Das Charmante an dieser Boykott-Kampagne: Es geht nicht einfach um Absenz – nicht zuschauen, nicht teilhaben –, sondern um einen aktiven Fanboykott, der vor und während des Turniers auf vielfältige Weise sichtbar werden soll. Beispielhaft dafür ist eine vereinsübergreifende Aktion namens #Back2Bolzen, die sich die Schalker Fan-Initiative e.V. ausgedacht hat, die sich seit mehr als zwei Jahrzehnten gegen Rassismus und Diskriminierung engagiert. Im Geiste von «Zurück zu den Wurzeln des Spiels» sollen «möglichst viele Menschen, Gruppen und Vereine vor allem auch an den Spieltagen der WM 2022 […] selbst aktiv werden, anstatt sich die Spiele im Fernsehen anzusehen: indem sie selbst Fußball spielen oder Menschen, die spielen, unterstützen, mit ihnen feiern und Freude am Spiel haben. Dazu organisieren alle Interessierten an ihren Standorten Spiele oder Turniere, ob klein oder groß, ob auf der Straße, dem Bolzplatz oder in einer Halle, ob mit Wenigen oder mit ganz Vielen. Notfalls auch Tipp-Kick- oder Kicker-Turniere.» Eben #Back2Bolzen.

Die Hoffnung vieler Kritiker*innen und Boykott-Befürworter*innen – wie auch immer ihre Motive und Begründungen im Einzelnen sein mögen – richtet sich darauf, dass zumindest bei Vergabe und Durchführung künftiger Fußball-Weltmeisterschaften (aber auch anderer Mega-Sportveranstaltungen) Menschenrechte und Nachhaltigkeit, Partizipation und Fankultur angemessen berücksichtigt werden. Dass Gier und Maßlosigkeit nicht mehr das letzte Wort haben. Dass der Fußball, die Freude am Spiel und das gemeinsame Erleben wieder ins Zentrum rücken.

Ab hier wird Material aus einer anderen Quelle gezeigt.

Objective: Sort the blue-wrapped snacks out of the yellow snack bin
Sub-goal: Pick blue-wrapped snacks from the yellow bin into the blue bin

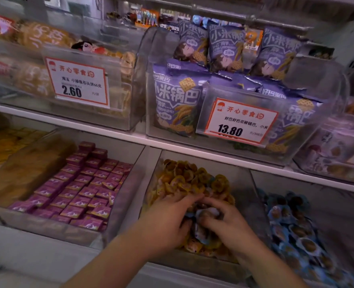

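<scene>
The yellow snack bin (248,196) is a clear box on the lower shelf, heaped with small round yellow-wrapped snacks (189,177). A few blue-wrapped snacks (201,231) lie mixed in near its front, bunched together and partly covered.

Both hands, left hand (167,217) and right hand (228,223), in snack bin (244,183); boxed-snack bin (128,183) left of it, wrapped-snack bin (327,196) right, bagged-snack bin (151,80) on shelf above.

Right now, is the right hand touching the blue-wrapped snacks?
Touching: the head view shows the right hand's fingers curled on blue-wrapped snacks in the yellow snack bin.
</scene>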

Zwei Tage nach der Vergabe der Weltmeisterschaften 2018 nach Russland und 2022 nach Katar hatte der sonst eher betuliche Berliner Tagesspiegel «Doppelter Skandal» gewettert und wütend gefordert: «Ihr Spieler und Fans auf der ganzen Welt, die ihr den Fußball liebt und verehrt: Jagt Sepp Blatter und seine Spießgesellen zum Teufel! Holt euch das Spiel zurück!» In diesem Sinne: «Boycott Qatar 2022»!